The air, which has been preserved, undisturbed, in tiny pockets in the crystals for about 815 million years, appears to contain 10.9 per cent oxygen — just half the amount in the atmosphere today.

But it's about five times more than scientists expected for that time period, which is about 200 million years before the first known multicellular fossils."




> 200 million years before the first known multicellular fossils

This is a weird angle for the article to pursue. We have a monocellular fossil record that dates back 4.1 billion years, and I don't think anyone is proposing that we assumed up to this point oxygen levels took off because of multicellular life. A high oxygen level is probably one of many prerequisites for complex life, but that doesn't mean the genetic machinery was available as soon as it reached a certain concentration.
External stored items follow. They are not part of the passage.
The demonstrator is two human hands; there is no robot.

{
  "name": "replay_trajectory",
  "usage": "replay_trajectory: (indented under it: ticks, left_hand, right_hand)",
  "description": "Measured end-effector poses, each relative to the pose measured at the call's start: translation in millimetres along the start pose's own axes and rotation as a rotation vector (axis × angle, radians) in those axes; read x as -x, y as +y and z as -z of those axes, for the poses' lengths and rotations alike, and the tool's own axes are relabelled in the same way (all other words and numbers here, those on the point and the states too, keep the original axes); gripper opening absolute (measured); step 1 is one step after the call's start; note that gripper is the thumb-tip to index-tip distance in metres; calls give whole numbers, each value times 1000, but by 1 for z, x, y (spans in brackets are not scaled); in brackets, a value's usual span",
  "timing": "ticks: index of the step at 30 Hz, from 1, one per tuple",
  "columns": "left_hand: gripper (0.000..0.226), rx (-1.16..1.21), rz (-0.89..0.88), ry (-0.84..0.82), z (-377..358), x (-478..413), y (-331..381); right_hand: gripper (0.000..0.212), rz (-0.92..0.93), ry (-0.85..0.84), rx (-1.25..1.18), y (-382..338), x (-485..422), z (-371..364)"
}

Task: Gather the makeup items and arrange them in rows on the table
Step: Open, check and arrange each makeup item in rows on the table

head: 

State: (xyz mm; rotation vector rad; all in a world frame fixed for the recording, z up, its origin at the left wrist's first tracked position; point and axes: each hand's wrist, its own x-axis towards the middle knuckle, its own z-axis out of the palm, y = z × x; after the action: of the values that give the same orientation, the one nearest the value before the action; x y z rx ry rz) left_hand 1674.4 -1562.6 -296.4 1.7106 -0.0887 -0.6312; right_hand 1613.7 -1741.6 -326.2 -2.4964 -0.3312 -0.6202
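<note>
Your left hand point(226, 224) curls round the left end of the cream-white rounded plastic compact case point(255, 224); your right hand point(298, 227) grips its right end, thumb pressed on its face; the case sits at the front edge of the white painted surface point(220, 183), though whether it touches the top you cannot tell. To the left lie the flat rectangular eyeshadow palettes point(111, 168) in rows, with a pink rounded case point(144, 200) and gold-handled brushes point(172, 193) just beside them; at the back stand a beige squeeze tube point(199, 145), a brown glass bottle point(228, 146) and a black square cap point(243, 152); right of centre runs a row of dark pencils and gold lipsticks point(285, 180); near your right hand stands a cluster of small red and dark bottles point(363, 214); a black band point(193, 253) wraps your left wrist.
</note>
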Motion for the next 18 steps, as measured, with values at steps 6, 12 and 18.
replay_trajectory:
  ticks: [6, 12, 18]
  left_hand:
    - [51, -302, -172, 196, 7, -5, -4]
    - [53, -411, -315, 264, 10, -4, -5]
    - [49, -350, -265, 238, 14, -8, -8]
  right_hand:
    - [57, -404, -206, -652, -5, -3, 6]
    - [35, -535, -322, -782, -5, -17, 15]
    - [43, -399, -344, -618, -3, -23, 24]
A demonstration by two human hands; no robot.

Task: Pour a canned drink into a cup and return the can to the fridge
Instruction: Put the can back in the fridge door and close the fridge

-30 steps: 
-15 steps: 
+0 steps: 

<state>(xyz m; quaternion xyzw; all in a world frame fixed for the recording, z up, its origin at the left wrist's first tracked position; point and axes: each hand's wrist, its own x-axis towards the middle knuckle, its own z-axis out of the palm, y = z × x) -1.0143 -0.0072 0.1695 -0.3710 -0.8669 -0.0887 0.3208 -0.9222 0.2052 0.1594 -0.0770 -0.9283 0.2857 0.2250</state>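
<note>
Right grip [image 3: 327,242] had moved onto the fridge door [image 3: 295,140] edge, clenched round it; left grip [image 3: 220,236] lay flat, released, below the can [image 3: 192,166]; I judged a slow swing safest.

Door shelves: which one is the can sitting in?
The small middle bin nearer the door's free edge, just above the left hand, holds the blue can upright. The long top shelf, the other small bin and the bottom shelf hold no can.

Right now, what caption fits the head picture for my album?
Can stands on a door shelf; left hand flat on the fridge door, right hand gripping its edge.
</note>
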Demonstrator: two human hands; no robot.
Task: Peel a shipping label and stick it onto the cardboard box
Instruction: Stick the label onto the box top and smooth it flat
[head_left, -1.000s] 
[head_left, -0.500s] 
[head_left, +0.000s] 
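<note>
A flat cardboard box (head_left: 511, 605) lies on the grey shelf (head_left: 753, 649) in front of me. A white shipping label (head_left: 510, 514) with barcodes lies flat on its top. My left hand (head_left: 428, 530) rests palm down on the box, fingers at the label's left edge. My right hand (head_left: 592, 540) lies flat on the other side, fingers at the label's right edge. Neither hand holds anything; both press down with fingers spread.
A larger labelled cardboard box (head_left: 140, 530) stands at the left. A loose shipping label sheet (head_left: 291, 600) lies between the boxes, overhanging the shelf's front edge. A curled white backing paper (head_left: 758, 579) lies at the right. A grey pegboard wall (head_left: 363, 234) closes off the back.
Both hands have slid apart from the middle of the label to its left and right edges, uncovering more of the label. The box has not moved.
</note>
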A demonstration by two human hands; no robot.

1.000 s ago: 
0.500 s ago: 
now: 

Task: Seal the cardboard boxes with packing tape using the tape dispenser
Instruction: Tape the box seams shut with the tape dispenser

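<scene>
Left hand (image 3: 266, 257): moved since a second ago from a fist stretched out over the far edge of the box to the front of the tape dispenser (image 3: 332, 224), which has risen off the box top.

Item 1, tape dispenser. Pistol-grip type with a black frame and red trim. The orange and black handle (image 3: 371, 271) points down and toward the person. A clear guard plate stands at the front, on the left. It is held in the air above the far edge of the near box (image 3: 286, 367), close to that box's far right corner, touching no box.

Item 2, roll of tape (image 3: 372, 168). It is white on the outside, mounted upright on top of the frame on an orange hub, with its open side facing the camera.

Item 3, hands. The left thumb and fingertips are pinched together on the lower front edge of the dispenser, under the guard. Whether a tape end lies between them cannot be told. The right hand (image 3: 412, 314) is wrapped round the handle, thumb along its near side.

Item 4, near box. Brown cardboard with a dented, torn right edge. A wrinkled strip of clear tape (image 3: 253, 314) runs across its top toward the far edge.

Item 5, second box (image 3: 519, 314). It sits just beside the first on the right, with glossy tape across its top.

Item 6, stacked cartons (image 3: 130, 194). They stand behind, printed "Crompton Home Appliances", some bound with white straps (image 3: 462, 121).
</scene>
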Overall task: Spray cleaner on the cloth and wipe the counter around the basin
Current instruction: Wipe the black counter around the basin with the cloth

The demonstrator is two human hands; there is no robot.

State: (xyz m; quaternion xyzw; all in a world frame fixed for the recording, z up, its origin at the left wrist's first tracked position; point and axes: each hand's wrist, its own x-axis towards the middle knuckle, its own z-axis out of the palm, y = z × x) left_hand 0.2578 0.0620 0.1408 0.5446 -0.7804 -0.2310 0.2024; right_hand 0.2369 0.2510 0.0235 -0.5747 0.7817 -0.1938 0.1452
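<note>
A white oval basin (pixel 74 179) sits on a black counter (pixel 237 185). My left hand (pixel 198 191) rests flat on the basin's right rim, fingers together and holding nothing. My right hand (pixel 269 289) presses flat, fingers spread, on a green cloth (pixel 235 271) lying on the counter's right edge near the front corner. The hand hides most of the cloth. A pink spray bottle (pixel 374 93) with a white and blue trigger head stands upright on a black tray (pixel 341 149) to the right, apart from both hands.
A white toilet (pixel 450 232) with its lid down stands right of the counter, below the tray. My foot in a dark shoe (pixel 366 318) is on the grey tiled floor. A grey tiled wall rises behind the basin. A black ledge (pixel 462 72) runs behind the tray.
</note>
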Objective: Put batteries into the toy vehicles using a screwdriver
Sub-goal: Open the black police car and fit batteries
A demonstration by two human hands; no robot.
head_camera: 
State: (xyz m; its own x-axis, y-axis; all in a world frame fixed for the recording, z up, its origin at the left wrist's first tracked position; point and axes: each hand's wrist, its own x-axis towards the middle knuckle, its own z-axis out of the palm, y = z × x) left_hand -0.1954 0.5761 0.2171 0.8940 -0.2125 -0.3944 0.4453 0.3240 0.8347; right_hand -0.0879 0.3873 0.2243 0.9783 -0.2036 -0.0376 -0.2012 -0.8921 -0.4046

Wouldn't oxygen producing organisms such as plants and trees be a cause for oxygen levels taking off?


I thought even today phytoplankton produced more oxygen than all the multicellular plants put together.

I might just be imagining that factoid though.


That was my understanding as well. The idea being that there is a lot of volume in the first few meters of ocean surface area churn. It's not hard to imagine that does better in surface area than (even a lot) of plants.


Not forgetting the fact that it seems like it would be substantially easier for a faintly mobile fluid filled bag(s) of DNA to survive and reproduce in an aqueous environment!


You're getting ahead of yourself a bit. By a billion or two years.

The lifeforms that oxygenated the atmosphere were rather more primitive than trees. Generally cyanobacteria. Technically, yes, plants.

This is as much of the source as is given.